Blog: More Chip Cores Can Mean Slower Supercomputing, Sandia Simulation Shows

More Chip Cores Can Mean Slower Supercomputing, Sandia Simulation Shows
Sandia National Laboratories (01/13/09) Singer, Neal

Simulations at Sandia National Laboratory have shown that increasing the number of processor cores on individual chips may actually worsen the performance of many complex applications. The Sandia researchers simulated key algorithms for deriving knowledge from large data sets, which revealed a significant increase in speed when switching from two to four multicores, an insignificant increase from four to eight multicores, and a decrease in speed when using more than eight multicores.
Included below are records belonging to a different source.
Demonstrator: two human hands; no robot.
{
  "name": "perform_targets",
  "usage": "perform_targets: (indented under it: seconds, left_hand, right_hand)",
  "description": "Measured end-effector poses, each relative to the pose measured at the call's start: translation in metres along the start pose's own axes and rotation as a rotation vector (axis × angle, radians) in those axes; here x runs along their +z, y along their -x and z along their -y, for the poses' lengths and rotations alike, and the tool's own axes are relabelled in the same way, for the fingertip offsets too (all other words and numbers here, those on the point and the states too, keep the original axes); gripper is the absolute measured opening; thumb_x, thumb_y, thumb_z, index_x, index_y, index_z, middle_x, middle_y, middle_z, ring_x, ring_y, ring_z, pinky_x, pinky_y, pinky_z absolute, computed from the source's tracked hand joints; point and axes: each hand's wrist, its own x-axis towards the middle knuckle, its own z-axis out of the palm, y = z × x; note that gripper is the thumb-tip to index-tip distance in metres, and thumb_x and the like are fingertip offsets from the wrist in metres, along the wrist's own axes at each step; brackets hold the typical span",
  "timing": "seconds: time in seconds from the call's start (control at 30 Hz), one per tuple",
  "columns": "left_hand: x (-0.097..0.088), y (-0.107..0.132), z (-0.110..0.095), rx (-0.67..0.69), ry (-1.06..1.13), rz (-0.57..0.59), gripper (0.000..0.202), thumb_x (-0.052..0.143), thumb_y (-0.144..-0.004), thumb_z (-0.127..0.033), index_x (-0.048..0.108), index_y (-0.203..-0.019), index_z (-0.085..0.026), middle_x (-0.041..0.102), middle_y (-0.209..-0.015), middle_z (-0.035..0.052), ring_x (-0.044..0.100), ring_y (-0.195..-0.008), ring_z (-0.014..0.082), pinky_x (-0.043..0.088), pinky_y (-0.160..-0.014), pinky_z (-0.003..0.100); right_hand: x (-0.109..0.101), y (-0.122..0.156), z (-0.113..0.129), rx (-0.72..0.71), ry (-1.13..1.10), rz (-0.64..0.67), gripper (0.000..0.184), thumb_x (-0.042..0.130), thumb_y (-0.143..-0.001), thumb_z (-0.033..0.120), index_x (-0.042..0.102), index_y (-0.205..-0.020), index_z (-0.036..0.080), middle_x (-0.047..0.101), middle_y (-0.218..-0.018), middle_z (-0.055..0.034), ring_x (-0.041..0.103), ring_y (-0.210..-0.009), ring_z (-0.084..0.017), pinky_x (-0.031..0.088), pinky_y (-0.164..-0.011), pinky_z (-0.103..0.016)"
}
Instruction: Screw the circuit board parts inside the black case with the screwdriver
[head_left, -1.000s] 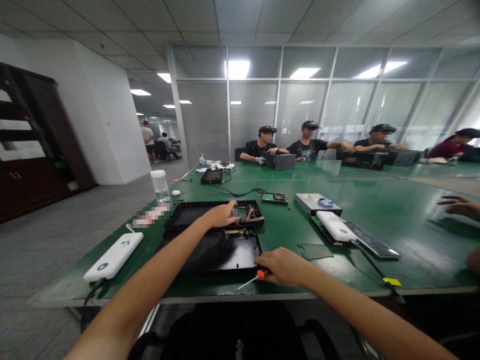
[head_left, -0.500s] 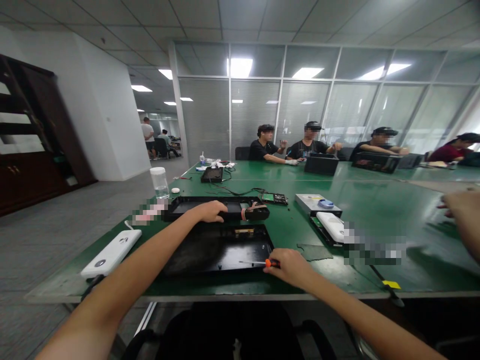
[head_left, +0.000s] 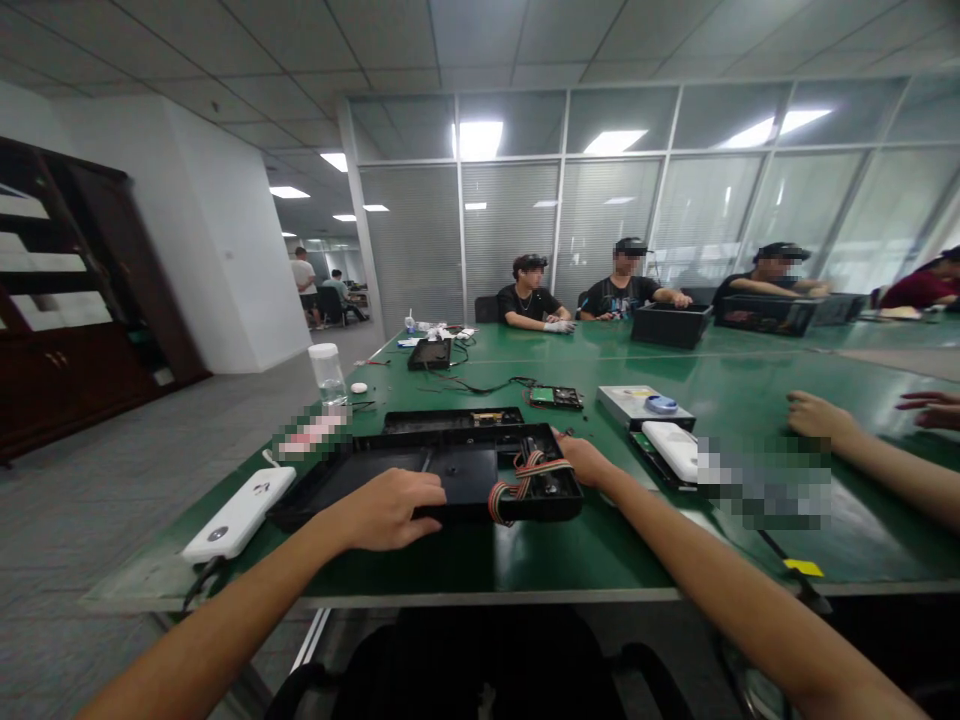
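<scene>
Spanning the near part of the green table (head_left: 525, 568), a black tray (head_left: 472, 465) is held with its hollow side in view. Its near wall is pinched by the left hand (head_left: 390, 510), fingers laid over the rim and thumb set outside. The right end is met by the right hand (head_left: 589, 462); its fingers are partly hidden behind the tray, so whether they are closed cannot be told. Whether the tray's underside is touching the table cannot be told either.

In the tray's right part a striped ribbon cable (head_left: 544, 466) is seen, one loop hung over the near wall. Just behind, a black panel (head_left: 427, 424) is partly covered by the tray. Farther back, a drive (head_left: 555, 397) is laid near loose wires (head_left: 484, 387).

To the right, a metal box (head_left: 626, 400) is topped by a blue ring (head_left: 661, 404); a white device (head_left: 670, 450) is placed in front. To the left, a white power bank (head_left: 240, 515) is noted, with a bottle (head_left: 328, 375) stood upright beyond it.

A co-worker's hand (head_left: 814, 420) is rested at the right. Across the table, a dark case (head_left: 671, 325) is handled by another co-worker (head_left: 626, 290).
</scene>
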Motion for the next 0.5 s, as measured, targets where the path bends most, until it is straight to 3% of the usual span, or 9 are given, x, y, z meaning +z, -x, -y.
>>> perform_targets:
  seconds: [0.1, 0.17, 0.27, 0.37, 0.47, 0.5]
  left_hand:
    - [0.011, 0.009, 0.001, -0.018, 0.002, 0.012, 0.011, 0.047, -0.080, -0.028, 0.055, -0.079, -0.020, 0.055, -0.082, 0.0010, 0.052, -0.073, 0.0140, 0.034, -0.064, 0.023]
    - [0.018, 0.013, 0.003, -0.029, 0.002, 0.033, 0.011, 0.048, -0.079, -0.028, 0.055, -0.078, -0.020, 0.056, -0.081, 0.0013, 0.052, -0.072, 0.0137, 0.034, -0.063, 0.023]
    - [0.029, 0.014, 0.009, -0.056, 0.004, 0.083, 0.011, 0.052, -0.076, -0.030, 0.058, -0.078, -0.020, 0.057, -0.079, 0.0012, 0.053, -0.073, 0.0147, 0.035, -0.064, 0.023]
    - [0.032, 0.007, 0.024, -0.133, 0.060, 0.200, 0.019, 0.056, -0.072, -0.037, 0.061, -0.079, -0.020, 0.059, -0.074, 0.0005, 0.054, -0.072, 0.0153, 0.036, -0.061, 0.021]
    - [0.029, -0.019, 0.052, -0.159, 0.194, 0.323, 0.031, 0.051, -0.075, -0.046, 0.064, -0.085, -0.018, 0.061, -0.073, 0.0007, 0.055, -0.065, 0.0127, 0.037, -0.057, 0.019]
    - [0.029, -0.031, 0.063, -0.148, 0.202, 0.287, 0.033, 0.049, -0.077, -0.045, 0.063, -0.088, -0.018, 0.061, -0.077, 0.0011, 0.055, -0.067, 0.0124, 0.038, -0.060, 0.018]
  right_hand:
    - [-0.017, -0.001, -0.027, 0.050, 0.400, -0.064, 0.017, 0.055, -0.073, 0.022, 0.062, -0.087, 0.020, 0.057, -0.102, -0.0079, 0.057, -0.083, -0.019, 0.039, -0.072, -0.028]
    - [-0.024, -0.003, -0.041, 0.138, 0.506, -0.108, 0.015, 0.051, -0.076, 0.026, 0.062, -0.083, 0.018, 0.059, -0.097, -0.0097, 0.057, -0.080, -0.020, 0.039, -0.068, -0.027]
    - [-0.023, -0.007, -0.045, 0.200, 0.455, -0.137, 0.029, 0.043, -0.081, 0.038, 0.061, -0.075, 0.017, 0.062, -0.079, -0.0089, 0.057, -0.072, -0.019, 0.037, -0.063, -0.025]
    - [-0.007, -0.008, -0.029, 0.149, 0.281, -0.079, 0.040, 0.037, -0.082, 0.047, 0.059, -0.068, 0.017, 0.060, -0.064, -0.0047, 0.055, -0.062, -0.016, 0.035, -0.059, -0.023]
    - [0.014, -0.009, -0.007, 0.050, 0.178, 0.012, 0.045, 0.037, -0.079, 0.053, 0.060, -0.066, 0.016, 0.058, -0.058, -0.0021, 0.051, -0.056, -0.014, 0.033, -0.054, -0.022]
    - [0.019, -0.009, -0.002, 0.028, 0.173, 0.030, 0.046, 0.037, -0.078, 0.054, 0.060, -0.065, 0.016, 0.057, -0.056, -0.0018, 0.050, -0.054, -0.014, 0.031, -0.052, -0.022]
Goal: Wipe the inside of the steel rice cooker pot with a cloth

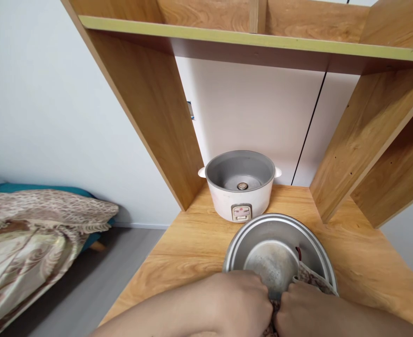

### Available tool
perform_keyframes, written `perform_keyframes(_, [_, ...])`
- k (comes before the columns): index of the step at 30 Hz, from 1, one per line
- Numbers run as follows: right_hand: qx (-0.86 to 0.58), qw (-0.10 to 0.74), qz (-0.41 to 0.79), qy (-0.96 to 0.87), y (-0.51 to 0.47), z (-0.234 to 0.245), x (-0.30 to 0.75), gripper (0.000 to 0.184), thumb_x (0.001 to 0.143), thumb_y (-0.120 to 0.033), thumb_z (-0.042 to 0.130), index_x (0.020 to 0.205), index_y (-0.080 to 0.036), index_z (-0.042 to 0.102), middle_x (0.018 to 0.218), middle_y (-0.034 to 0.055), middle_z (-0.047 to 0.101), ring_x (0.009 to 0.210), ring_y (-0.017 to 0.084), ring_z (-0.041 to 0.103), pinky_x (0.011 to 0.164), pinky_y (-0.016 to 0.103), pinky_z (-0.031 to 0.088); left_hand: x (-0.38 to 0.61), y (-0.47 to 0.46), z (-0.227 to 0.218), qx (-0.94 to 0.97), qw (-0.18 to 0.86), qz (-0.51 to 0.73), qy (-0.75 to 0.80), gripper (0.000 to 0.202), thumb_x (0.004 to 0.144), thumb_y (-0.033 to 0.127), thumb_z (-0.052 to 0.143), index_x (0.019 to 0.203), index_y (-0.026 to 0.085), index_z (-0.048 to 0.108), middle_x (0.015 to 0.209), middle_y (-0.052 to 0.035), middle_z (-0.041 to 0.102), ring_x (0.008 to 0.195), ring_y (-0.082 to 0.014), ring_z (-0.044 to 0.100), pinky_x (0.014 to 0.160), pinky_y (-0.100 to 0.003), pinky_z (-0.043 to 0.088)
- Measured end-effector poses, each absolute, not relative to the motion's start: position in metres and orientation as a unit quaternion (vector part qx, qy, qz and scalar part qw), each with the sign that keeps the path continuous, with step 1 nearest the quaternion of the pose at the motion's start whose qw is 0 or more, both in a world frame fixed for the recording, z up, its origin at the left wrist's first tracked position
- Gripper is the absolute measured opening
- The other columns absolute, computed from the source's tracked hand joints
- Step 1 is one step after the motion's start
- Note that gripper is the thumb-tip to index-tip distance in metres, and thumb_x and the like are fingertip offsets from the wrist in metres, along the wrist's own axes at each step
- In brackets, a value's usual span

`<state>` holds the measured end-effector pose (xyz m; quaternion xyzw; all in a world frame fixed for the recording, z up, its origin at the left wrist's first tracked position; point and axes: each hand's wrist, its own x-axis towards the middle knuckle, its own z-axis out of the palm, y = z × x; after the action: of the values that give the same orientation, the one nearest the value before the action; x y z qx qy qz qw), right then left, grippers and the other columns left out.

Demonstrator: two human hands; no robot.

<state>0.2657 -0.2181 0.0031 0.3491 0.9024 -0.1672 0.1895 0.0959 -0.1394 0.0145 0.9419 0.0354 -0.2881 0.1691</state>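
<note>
Left hand [239,302] and right hand [305,309], fisted close together, grip patterned cloth [311,277] partly inside a metal pot [262,238]; behind it, a white cooker [222,202] stands near the back edge of the wooden surface [178,252]

1. Metal pot [269,258]: silver-grey, round and wide, with a bright stepped rim and dull inner walls; its flat bottom is mottled with whitish and brownish stains

2. Its open mouth faces up, in front of the white cooker body [222,201] over the desk [171,262]; its near edge is hidden behind the hands [243,299] [306,306]

3. Patterned cloth [313,277]: brownish and pale, edged in a light band, bunched under the right hand and stretching across the pot's right side, a dark red loop [299,253] at its upper tip

4. More patterned fabric [276,306] shows crumpled between the two fists; whether it is one piece cannot be told
</note>
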Motion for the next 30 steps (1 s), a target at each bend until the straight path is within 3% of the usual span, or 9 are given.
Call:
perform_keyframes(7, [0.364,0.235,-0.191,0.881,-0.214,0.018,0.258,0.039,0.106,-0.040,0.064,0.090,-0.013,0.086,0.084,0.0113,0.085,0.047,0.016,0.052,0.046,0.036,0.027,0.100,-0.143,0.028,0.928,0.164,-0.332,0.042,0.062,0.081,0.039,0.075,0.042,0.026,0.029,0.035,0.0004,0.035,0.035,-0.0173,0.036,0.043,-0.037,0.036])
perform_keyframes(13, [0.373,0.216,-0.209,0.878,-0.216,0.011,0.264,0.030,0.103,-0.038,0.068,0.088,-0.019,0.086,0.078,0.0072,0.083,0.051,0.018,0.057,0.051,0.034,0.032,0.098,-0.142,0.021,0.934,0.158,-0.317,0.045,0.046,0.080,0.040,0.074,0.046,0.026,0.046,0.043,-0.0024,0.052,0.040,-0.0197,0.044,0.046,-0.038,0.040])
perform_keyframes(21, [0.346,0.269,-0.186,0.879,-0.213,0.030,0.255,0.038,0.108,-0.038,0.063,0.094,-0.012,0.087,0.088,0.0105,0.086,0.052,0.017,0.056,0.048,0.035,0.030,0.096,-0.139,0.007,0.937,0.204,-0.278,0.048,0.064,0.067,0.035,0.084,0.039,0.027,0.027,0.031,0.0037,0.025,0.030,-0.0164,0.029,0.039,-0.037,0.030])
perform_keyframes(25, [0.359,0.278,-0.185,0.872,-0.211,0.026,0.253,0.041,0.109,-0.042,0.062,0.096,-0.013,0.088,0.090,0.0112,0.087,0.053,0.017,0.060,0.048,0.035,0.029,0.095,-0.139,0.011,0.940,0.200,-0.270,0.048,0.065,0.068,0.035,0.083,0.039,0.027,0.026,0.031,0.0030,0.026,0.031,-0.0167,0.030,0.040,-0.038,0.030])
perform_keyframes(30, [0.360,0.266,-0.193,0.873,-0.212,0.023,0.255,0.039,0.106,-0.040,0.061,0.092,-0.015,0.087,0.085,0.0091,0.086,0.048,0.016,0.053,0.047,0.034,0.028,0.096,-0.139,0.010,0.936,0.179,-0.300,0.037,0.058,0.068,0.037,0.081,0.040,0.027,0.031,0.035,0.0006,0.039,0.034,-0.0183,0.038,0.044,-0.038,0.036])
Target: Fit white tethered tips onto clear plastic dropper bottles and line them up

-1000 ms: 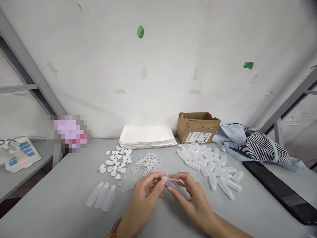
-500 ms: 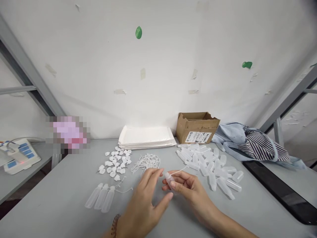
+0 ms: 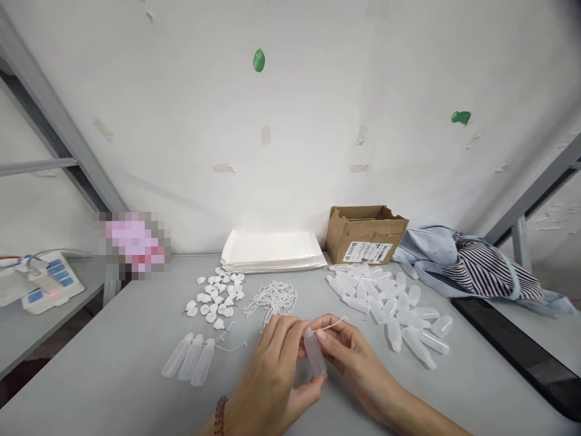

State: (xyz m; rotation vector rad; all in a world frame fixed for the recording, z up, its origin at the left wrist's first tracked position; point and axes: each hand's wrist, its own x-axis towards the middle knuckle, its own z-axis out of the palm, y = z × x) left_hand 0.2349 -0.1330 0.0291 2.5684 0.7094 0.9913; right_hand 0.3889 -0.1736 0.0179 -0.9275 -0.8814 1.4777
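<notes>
My left hand (image 3: 272,369) grips a small clear plastic bottle (image 3: 314,356) upright between thumb and fingers, just above the grey table (image 3: 113,363). My right hand (image 3: 347,351) pinches a thin white plastic strap (image 3: 331,325) at the bottle's neck. Three finished bottles (image 3: 190,362) with straps lie side by side to the left. Behind my hands sit a pile of white straps (image 3: 272,298), a scatter of small white caps (image 3: 216,297) and a heap of empty clear bottles (image 3: 390,303).
A stack of white padded envelopes (image 3: 272,251) and an open cardboard box (image 3: 365,233) stand against the wall. Crumpled blue and striped cloth (image 3: 472,266) lies at right beside a black slab (image 3: 521,357). A white power strip (image 3: 40,284) rests on the left shelf.
My left hand let go of the bottle, then took it again and turned it upright. My right hand shifted from holding the bottle to pinching the strap at its neck.
</notes>
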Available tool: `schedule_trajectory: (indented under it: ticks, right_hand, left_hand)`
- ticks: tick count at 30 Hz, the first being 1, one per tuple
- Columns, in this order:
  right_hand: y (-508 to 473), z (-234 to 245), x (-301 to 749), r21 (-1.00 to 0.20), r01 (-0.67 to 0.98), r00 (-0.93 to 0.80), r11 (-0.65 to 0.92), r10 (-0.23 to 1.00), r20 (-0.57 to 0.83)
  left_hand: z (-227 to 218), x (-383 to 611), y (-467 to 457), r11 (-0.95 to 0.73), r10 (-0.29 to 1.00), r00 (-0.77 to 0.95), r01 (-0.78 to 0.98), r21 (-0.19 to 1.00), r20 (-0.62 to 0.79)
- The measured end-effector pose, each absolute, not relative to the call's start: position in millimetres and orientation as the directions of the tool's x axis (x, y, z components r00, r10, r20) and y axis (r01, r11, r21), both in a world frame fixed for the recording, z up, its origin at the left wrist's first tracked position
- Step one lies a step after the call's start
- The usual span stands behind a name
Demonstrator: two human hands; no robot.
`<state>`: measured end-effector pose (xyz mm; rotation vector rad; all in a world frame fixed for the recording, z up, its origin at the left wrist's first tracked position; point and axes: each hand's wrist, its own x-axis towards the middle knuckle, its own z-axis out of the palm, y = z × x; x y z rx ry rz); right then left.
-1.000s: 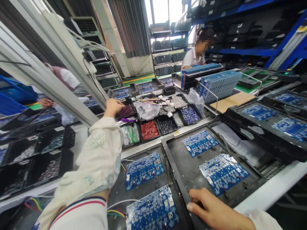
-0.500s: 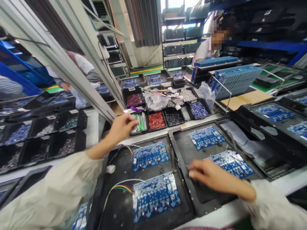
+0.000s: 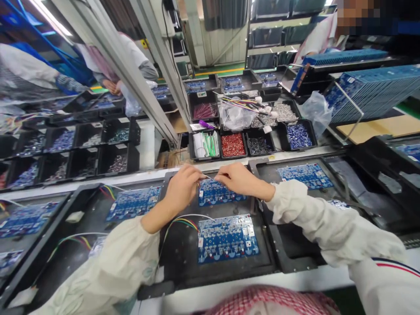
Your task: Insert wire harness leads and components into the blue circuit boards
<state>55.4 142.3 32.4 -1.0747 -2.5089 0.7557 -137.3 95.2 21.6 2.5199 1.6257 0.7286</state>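
The left hand's [image 3: 185,188] fingers pinch one end of a thin, pale wire [image 3: 206,176]; the right hand's [image 3: 239,180] fingers are bunched at its other end, though whether they grip it I cannot tell. Just under both sets of fingers lies a blue rectangular circuit board [image 3: 221,199], in a flat black tray [image 3: 183,271]. A second blue circuit board [image 3: 228,240] lies nearer the wearer than the fingers. Beyond the fingers stands a black plastic bin of small red components [image 3: 232,145].
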Motion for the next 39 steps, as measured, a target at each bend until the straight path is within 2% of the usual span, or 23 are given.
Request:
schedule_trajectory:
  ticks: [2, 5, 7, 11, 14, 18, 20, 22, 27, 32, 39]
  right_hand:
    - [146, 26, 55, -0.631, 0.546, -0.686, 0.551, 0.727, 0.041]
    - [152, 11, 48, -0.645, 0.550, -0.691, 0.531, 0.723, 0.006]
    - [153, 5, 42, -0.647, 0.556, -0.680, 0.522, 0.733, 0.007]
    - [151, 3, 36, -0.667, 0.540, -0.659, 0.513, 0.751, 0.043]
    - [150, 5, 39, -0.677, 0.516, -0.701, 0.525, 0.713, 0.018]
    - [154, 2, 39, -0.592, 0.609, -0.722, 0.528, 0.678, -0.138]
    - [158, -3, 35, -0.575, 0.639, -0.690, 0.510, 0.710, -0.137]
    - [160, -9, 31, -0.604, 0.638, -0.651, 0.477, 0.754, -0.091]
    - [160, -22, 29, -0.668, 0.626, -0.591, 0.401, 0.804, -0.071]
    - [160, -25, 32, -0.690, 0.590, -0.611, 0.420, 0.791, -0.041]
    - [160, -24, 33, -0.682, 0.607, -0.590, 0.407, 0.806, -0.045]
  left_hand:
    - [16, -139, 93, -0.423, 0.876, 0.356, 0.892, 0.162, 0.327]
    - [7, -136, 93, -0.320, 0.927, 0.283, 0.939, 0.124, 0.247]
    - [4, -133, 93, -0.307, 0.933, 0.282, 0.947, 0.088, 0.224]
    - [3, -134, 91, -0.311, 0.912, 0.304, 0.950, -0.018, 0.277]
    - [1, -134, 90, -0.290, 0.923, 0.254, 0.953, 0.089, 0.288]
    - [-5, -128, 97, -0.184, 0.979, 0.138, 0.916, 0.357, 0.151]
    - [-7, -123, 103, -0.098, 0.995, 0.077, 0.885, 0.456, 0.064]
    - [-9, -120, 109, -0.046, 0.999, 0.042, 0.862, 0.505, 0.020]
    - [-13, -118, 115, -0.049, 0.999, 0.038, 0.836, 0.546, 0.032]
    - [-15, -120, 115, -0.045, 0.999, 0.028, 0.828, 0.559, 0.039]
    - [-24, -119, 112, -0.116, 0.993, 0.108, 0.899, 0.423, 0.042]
The researchers found that 16 multicores were barely able to perform as well as two multicores, and using more than 16 multicores caused a sharp decline as additional cores were added. The drop in performance is caused by a lack of memory bandwidth and a contention between processors over the memory bus available to each processor. The lack of immediate access to individualized memory caches slows the process down once the number of cores exceeds eight, according to the simulation of high-performance computing by Sandia researchers Richard Murphy, Arun Rodrigues, and Megan Vance. "The bottleneck now is getting the data off the chip to or from memory or the network," Rodrigues says. The challenge of boosting chip performance while limiting power consumption and excessive heat continues to vex researchers. Sandia and Oak Ridge National Laboratory researchers are attempting to solve the problem using message-passage programs. Their joint effort, the Institute for Advanced Architectures, is working toward exaflop computing and may help solve the multichip problem.